## [What the task asks]
Would you restate the data exactly as given?

## [Dataset extract]
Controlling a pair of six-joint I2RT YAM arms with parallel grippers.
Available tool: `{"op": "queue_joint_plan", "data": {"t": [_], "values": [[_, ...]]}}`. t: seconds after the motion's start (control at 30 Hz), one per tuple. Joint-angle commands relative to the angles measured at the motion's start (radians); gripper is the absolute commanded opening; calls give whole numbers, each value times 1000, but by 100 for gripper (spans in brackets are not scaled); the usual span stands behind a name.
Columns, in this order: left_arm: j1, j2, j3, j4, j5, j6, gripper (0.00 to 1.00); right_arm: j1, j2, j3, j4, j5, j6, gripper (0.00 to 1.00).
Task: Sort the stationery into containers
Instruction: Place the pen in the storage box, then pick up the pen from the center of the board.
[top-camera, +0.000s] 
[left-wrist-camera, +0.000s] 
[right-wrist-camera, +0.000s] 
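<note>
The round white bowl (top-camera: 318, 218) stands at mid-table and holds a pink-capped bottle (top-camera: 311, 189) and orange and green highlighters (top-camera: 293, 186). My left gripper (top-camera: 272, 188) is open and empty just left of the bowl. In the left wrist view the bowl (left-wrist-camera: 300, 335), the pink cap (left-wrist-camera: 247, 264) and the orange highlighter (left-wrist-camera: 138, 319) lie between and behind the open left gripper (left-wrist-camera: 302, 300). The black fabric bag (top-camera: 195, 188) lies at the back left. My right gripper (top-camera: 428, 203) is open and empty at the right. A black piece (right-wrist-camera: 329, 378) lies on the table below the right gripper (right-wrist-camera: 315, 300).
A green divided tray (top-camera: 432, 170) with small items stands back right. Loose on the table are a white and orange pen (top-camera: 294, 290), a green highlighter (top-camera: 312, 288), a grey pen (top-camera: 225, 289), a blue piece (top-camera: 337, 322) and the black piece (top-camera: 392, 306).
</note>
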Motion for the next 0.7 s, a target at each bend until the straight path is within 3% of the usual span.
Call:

## [Solved exercise]
Controlling a pair of six-joint I2RT YAM arms with parallel grippers.
Available tool: `{"op": "queue_joint_plan", "data": {"t": [_], "values": [[_, ...]]}}`. t: seconds after the motion's start (control at 30 Hz), one per tuple. Joint-angle commands relative to the angles measured at the motion's start (radians); gripper is the absolute commanded opening; calls give whole numbers, each value times 1000, but by 100 for gripper (spans in brackets are not scaled); the usual span stands behind a name.
Columns, in this order: left_arm: j1, j2, j3, j4, j5, j6, gripper (0.00 to 1.00); right_arm: j1, j2, j3, j4, j5, j6, gripper (0.00 to 1.00).
Task: Sort the stationery into containers
Instruction: Place the pen in the storage box, then pick up the pen from the center of the board.
[top-camera, +0.000s] 
[left-wrist-camera, +0.000s] 
[right-wrist-camera, +0.000s] 
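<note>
The round white bowl (top-camera: 318, 218) stands at mid-table and holds a pink-capped bottle (top-camera: 311, 189) and orange and green highlighters (top-camera: 293, 186). My left gripper (top-camera: 272, 188) is open and empty just left of the bowl. In the left wrist view the bowl (left-wrist-camera: 300, 335), the pink cap (left-wrist-camera: 247, 264) and the orange highlighter (left-wrist-camera: 138, 319) lie between and behind the open left gripper (left-wrist-camera: 302, 300). The black fabric bag (top-camera: 195, 188) lies at the back left. My right gripper (top-camera: 428, 203) is open and empty at the right. A black piece (right-wrist-camera: 329, 378) lies on the table below the right gripper (right-wrist-camera: 315, 300).
A green divided tray (top-camera: 432, 170) with small items stands back right. Loose on the table are a white and orange pen (top-camera: 294, 290), a green highlighter (top-camera: 312, 288), a grey pen (top-camera: 225, 289), a blue piece (top-camera: 337, 322) and the black piece (top-camera: 392, 306).
</note>
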Motion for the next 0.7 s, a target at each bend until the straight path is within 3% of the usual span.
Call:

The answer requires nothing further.